Let me introduce you to the wonders of science and technology at the Science Museum, where the emphasis is firmly on the ‘Science’ and less on the ‘Museum’! While your tour will, of course, include the classic historic pieces in the 300,000 exhibit collection — such as Stephenson’s RocketPuffing Billy (the oldest surviving steam locomotive), the first jet engine, Apollo 10’s Command Module and a working example of Babbage’s Difference Engine (the earliest ‘computer’) – we’ll also have the pick of hundreds of interactive exhibits. You can have a go at launching your own space craft, try to manoeuvre a tanker into port, feel what it’s like to fly a low-level mission in a simulator of the RAF’s latest frontline Typhoon jet and take part in exciting experiments in the Museum’s seven highly interactive areas, including the Wellcome wing which focusses on digital technology.

Or perhaps you’d like to see some of the Museum’s more unusual pieces — a portion of the original great bell of the House of Parliament, the first ‘Big Ben’, which was scrapped after cracking under test in 1856; the world’s first air mail stamp, used for mail on the balloon ‘Buffalo’ at Nashville, Tennessee, in 1877;  North American Eskimo fire ‘drills’;  some of the earliest experimental X-ray tubes dating from the 1890s or the world’s oldest surviving medicine chest made for a Genoese governor in the second half of the 16th Century.

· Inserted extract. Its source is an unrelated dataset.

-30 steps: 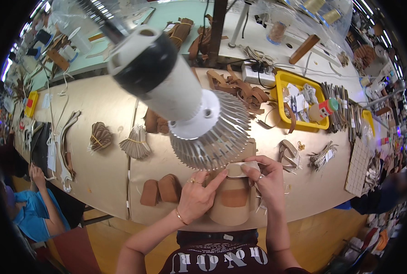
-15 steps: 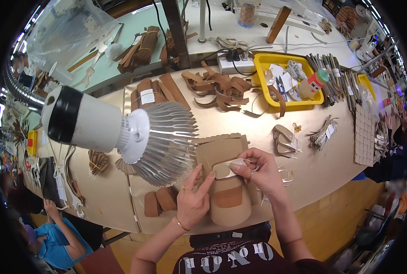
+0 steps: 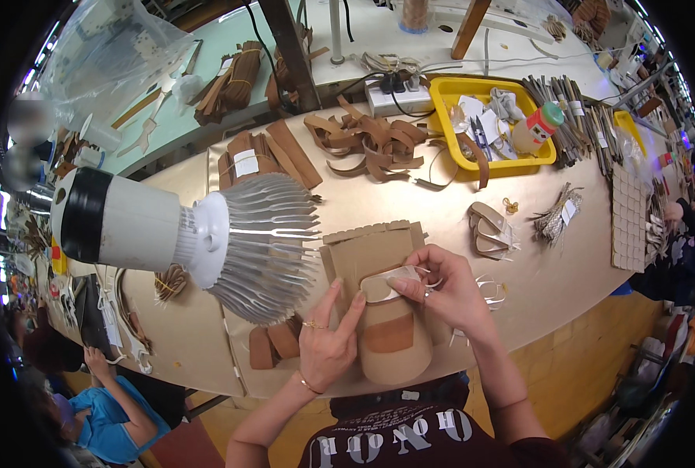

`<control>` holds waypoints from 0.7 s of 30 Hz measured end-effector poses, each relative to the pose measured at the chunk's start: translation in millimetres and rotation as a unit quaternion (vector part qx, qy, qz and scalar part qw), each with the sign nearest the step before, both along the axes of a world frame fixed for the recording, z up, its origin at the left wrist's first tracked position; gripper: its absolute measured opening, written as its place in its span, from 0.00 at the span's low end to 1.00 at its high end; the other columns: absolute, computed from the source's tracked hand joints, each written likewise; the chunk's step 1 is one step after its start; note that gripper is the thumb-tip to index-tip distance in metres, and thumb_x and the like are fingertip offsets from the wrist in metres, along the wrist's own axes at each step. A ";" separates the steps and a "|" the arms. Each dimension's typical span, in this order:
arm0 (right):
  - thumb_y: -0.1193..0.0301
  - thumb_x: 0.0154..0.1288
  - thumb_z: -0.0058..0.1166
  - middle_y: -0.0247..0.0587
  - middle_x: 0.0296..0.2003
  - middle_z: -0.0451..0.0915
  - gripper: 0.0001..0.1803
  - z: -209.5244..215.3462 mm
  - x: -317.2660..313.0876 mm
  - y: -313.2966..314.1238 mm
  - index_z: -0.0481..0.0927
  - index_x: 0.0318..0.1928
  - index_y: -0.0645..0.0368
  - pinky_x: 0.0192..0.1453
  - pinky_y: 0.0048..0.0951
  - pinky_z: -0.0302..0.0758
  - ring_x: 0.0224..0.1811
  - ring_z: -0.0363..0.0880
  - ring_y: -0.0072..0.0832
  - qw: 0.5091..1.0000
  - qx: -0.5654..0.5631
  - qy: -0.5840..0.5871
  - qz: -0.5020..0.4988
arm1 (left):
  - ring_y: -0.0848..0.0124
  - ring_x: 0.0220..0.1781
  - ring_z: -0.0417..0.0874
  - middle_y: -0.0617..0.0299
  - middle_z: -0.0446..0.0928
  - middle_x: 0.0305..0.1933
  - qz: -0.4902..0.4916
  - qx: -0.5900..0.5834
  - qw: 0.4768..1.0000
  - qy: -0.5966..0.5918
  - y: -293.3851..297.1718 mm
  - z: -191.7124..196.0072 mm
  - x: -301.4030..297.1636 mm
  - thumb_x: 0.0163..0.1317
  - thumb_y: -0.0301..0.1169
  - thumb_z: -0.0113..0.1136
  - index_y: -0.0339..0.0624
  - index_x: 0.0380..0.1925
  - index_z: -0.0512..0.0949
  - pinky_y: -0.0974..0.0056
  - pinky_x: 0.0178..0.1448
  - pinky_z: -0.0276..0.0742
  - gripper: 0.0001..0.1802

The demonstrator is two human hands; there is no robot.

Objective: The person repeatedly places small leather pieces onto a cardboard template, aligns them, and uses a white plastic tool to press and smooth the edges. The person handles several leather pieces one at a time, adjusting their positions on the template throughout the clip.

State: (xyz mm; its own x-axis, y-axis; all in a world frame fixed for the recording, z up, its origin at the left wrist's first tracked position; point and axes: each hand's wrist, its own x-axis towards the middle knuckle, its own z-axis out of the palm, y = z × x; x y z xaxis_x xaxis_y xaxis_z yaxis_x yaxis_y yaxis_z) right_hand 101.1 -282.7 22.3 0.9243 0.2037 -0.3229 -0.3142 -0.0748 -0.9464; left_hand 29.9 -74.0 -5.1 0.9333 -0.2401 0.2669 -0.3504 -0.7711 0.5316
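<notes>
A tan strap tab (image 3: 378, 289) with a brown edge and a rounded left end lies across a tan panel piece (image 3: 396, 363), partly covered by white backing. My right hand (image 3: 450, 287) pinches the tab's right part between thumb and fingers. Stretched and spread, the index and middle fingers of my left hand (image 3: 325, 343) rest by the tab's left end; the other fingers are bent. Below the tab, a brown rectangular patch (image 3: 389, 334) sits on the rounded panel. Behind it lies a flat tan piece (image 3: 375, 248) with a scalloped far edge.
A large lamp (image 3: 191, 242) juts in from the left, close to my left hand. Brown pieces (image 3: 275, 343) lie beneath it. Farther back are leather strips (image 3: 375, 144) and a yellow tray (image 3: 464, 162). Strap loops (image 3: 489, 232) and white strings (image 3: 489, 292) lie to the right.
The view has shifted slightly, so the lamp appears farther left. The tab's left end looks flatter against the panel. Both hands keep nearly the same places.
</notes>
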 end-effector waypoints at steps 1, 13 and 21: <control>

Whether you have young ones with you or are still young at heart yourself, a visit to the Science Museum can’t fail to intrigue and fascinate you with the worlds of computing, mathematics, medicine, space, physics and the human mind. And when your feet start to feel tired, we can put them up at the Museum’s IMAX 3D Cinema, which has mind-stretching documentary programmes that will excite, inspire and inform you.